Sebastian Nielsen
Sebastian Nielsen

Reputation: 4219

Recursion function (with bit shift)

def recursion(x):
    if x == 0:
        return 0
    else:
        return x << 1 + recursion(x - 1)

print(recursion(3)) # 393216


print(3 << 1) # 6
print(2 << 1) # 4
print(1 << 1) # 2

In my head the output of the recursion function should be: 12 (6+4+2) Why is this not the case? I must say "393216" is slightly bigger than my expected number "12".

My expectation:

--> return 1<<1==2 for 1
--> return 2<<1==4 for 2
--> return 3<<1==6 for 3
0 --> return 0 for 0 

All together = 12

Upvotes: 5

Views: 956

Answers (2)

miradulo
miradulo

Reputation: 29710

Operator precedence. Bit shifts have lower precedence than addition/subtraction (see in docs). Hence you need

def recursion(x):
    if x == 0:
        return 0
    else:
        return (x << 1) + recursion(x - 1)

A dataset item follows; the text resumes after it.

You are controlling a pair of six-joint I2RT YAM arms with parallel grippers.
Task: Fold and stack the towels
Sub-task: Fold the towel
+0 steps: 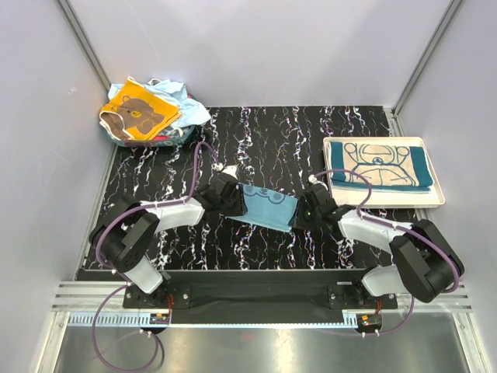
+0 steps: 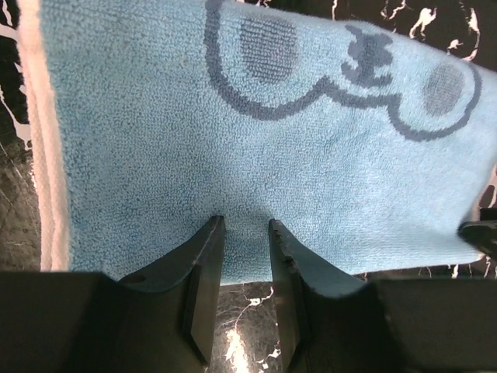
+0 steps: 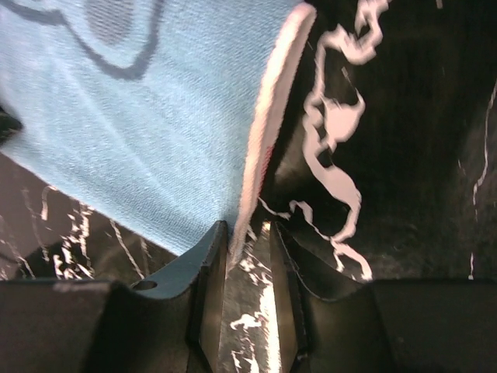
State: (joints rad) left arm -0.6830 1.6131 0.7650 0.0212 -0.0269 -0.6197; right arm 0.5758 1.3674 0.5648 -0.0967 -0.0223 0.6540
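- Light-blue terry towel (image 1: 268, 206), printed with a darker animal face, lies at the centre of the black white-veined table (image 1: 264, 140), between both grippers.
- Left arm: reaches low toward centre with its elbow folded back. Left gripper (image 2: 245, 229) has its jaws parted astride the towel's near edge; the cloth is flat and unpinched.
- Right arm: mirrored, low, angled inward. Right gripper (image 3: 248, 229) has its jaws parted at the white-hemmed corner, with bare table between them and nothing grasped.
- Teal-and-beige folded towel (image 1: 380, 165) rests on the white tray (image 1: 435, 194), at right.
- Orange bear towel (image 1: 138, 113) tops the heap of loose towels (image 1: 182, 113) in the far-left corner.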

as currently your function is being interpreted equivalent to

def recursion(x):
    if x == 0:
        return 0
    else:
        return x << (1 + recursion(x - 1))

Upvotes: 4

cs95
cs95

Reputation: 402814

The reason is due to operator precedence. Bitshift operators have lower precedence than arithmetic.

By default, x << 1 + recursion(x - 1) is assumed to be x << (1 + recursion(x - 1)).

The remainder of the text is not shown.